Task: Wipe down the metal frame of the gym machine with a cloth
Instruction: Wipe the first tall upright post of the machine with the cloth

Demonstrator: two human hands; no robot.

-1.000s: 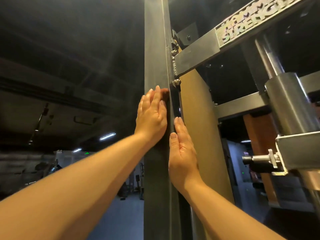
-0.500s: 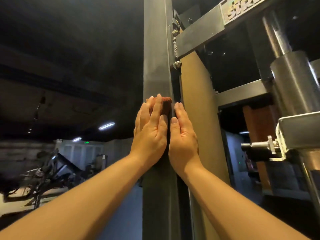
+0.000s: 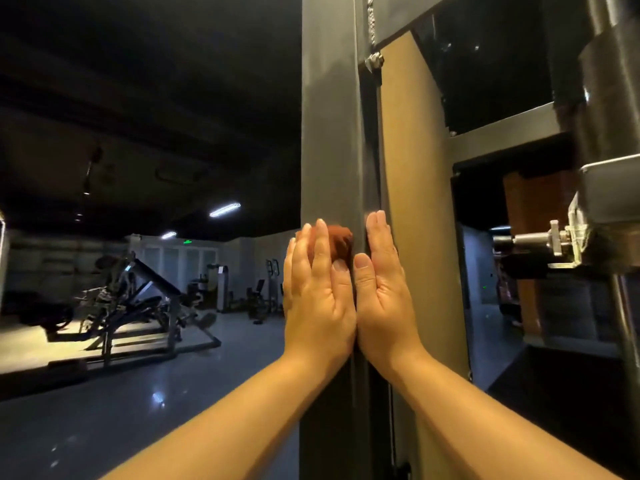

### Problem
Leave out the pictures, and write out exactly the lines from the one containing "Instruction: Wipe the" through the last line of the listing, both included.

### Output
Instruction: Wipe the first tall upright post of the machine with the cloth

Demonstrator: two human hands; no robot.

-1.000s: 
-0.500s: 
+0.000s: 

That concludes the exercise.